A complete, exact copy of the records is needed here.

-- Information supplied follows --

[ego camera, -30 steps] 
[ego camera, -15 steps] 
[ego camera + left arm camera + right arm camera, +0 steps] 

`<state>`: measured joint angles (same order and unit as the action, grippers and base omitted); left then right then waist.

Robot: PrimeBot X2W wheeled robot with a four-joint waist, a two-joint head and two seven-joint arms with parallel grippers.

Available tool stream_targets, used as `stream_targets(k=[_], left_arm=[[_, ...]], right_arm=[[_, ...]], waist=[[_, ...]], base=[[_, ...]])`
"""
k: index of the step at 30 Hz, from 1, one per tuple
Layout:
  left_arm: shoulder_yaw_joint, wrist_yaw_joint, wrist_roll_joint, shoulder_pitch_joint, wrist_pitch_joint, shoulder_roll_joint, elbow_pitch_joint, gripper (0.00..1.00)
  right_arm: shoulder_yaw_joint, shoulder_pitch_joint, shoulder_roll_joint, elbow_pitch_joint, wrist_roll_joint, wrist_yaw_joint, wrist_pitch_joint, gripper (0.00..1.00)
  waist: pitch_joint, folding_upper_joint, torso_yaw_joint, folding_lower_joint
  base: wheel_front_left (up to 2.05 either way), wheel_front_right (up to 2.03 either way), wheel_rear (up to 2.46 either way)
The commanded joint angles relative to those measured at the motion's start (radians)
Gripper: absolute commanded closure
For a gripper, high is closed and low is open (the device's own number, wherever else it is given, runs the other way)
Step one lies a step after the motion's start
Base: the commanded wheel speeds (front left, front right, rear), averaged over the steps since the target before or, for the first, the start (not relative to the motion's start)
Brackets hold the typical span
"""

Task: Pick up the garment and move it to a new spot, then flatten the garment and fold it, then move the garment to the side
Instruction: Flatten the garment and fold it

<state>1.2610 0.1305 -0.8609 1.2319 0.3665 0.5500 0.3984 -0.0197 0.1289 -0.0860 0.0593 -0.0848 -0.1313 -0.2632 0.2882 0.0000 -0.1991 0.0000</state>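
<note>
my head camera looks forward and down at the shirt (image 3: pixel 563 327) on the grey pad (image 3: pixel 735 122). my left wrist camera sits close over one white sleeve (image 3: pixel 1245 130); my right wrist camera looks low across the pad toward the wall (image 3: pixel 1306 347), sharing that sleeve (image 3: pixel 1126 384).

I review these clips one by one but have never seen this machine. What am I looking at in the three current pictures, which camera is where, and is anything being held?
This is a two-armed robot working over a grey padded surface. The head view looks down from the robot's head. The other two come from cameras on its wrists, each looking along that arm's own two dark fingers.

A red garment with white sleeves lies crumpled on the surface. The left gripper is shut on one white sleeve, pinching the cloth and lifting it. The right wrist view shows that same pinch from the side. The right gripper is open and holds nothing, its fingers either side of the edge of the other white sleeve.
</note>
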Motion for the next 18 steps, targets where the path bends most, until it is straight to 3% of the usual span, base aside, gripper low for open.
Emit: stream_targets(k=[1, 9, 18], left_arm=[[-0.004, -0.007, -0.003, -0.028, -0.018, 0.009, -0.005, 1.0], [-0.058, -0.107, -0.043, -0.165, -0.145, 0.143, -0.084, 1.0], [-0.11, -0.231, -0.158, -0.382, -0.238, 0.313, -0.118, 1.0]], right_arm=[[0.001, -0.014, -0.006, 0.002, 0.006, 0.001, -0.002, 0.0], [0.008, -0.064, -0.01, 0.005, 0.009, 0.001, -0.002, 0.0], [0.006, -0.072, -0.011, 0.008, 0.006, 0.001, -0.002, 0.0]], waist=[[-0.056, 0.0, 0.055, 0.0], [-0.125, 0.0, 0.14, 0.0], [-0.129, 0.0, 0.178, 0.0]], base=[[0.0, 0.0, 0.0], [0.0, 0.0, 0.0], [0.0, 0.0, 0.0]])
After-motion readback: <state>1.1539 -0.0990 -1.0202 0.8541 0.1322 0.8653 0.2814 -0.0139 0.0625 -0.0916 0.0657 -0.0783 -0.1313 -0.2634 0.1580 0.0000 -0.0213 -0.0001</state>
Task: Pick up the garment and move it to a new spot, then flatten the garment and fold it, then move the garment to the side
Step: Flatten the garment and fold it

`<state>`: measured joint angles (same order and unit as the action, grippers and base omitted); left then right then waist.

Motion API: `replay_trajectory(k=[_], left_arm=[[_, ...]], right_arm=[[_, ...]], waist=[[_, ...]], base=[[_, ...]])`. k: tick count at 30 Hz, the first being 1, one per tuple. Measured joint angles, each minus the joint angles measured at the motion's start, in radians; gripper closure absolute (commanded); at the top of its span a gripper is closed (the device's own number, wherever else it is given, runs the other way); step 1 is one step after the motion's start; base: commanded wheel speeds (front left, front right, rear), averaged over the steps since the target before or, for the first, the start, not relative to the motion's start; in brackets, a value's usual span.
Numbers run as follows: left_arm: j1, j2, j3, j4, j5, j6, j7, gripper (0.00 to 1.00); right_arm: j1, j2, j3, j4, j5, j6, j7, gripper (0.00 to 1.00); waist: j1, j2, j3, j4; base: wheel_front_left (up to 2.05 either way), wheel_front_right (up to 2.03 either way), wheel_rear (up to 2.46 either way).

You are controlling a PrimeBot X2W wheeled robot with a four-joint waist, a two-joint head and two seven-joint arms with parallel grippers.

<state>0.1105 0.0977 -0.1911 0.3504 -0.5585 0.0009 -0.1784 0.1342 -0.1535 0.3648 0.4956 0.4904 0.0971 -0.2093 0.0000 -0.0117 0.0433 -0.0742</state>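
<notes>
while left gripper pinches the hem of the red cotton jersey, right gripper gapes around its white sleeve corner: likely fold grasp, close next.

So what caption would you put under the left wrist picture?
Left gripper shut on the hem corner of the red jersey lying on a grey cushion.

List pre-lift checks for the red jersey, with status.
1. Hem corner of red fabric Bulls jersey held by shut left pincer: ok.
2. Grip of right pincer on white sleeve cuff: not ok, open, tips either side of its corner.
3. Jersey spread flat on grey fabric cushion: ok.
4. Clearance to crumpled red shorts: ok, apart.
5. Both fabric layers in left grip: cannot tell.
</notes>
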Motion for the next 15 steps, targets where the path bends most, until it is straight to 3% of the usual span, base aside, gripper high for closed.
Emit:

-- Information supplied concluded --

* **Response to the exercise**:
[ego camera, -30 steps] 
[ego camera, -15 steps] 
[ego camera + left arm camera + right arm camera, +0 steps] 

`<state>`: measured joint angles (same order and unit as the action, grippers and base omitted); left then right then waist.

Robot: PrimeBot X2W wheeled robot with a four-joint waist, a two-joint head and two seven-joint arms with parallel grippers.

Available tool stream_targets, used as `stream_targets(k=[_], left_arm=[[_, ...]], right_arm=[[_, ...]], waist=[[_, ...]], base=[[_, ...]])`
"""
k: index of the step at 30 Hz, from 1, one per tuple
Layout:
  left_arm: shoulder_yaw_joint, wrist_yaw_joint, wrist_roll_joint, shoulder_pitch_joint, wrist_pitch_joint, shoulder_roll_joint, elbow_pitch_joint, gripper (0.00..1.00)
  right_arm: shoulder_yaw_joint, shoulder_pitch_joint, shoulder_roll_joint, elbow_pitch_joint, wrist_roll_joint, wrist_yaw_joint, wrist_pitch_joint, gripper (0.00..1.00)
  waist: pitch_joint, folding_upper_joint, torso_yaw_joint, folding_lower_joint
  base: wheel_front_left (up to 2.05 either way), wheel_front_right (up to 2.03 either way), wheel_rear (up to 2.46 either way)
The commanded joint angles relative to those measured at the motion's start (radians)
Gripper: absolute commanded closure
For a gripper, high is closed and low is open (the device's own number, wherever else it is given, runs the other way)
Step one lies a step after the motion's start
Base: the commanded wheel speeds (front left, front right, rear), averaged over the steps since the target before or, for the first, the start (not relative to the motion's start)
Brackets hold the typical span
"""

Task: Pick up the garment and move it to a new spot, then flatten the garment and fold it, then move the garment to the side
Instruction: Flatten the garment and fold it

<state>1.2610 0.1305 -0.8609 1.2319 0.3665 0.5500 0.3984 -0.0197 0.1289 -0.0860 0.0593 -0.0848 -0.1313 -0.2632 0.2882 0.0000 -0.1991 0.0000</state>
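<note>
my head camera looks forward and down at the shirt (image 3: pixel 563 327) on the grey pad (image 3: pixel 735 122). my left wrist camera sits close over one white sleeve (image 3: pixel 1245 130); my right wrist camera looks low across the pad toward the wall (image 3: pixel 1306 347), sharing that sleeve (image 3: pixel 1126 384).

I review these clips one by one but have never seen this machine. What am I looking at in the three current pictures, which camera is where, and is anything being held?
This is a two-armed robot working over a grey padded surface. The head view looks down from the robot's head. The other two come from cameras on its wrists, each looking along that arm's own two dark fingers.

A red garment with white sleeves lies crumpled on the surface. The left gripper is shut on one white sleeve, pinching the cloth and lifting it. The right wrist view shows that same pinch from the side. The right gripper is open and holds nothing, its fingers either side of the edge of the other white sleeve.
</note>
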Motion for the next 18 steps, targets where the path bends most, until it is straight to 3% of the usual span, base aside, gripper low for open.
Emit: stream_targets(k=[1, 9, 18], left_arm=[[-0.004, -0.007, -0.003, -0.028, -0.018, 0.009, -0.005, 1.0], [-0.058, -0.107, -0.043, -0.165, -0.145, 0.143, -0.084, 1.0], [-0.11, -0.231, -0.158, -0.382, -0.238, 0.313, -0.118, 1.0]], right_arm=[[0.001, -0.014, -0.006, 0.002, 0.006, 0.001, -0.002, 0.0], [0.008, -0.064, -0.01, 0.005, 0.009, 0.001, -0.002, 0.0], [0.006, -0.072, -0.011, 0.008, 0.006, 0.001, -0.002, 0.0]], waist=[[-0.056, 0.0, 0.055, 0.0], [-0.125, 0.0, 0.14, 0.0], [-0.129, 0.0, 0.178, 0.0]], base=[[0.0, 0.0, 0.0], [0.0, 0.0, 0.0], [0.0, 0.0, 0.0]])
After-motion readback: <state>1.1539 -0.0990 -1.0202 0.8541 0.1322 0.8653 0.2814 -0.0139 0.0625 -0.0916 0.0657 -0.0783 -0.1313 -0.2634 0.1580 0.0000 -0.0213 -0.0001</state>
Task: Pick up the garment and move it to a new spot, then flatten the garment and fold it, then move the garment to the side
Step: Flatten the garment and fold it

`<state>`: measured joint angles (same order and unit as the action, grippers and base omitted); left then right then waist.

Motion API: `replay_trajectory(k=[_], left_arm=[[_, ...]], right_arm=[[_, ...]], waist=[[_, ...]], base=[[_, ...]])`. k: tick count at 30 Hz, the first being 1, one per tuple. Measured joint angles, each minus the joint angles measured at the motion's start, in radians; gripper closure absolute (commanded); at the top of its span a gripper is closed (the device's own number, wherever else it is given, runs the other way); step 1 is one step after the motion's start; base: commanded wheel speeds (front left, front right, rear), averaged over the steps since the target before or, for the first, the start, not relative to the motion's start; in brackets, a value's usual span.
Numbers run as follows: left_arm: j1, j2, j3, j4, j5, j6, j7, gripper (0.00 to 1.00); right_arm: j1, j2, j3, j4, j5, j6, j7, gripper (0.00 to 1.00); waist: j1, j2, j3, j4; base: wheel_front_left (up to 2.05 either way), wheel_front_right (up to 2.03 either way), wheel_rear (up to 2.46 either way).

You are controlling a PrimeBot X2W wheeled robot with a four-joint waist, a two-joint head and two seven-joint arms with parallel grippers.

<state>0.1105 0.0977 -0.1911 0.3504 -0.5585 0.0009 -0.1784 0.1342 -0.1535 0.3648 0.4956 0.4904 0.0971 -0.2093 0.0000 -0.0117 0.0433 -0.0742</state>
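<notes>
while left gripper pinches the hem of the red cotton jersey, right gripper gapes around its white sleeve corner: likely fold grasp, close next.

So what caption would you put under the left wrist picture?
Left gripper shut on the hem corner of the red jersey lying on a grey cushion.

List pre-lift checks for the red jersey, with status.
1. Hem corner of red fabric Bulls jersey held by shut left pincer: ok.
2. Grip of right pincer on white sleeve cuff: not ok, open, tips either side of its corner.
3. Jersey spread flat on grey fabric cushion: ok.
4. Clearance to crumpled red shorts: ok, apart.
5. Both fabric layers in left grip: cannot tell.
</notes>
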Motion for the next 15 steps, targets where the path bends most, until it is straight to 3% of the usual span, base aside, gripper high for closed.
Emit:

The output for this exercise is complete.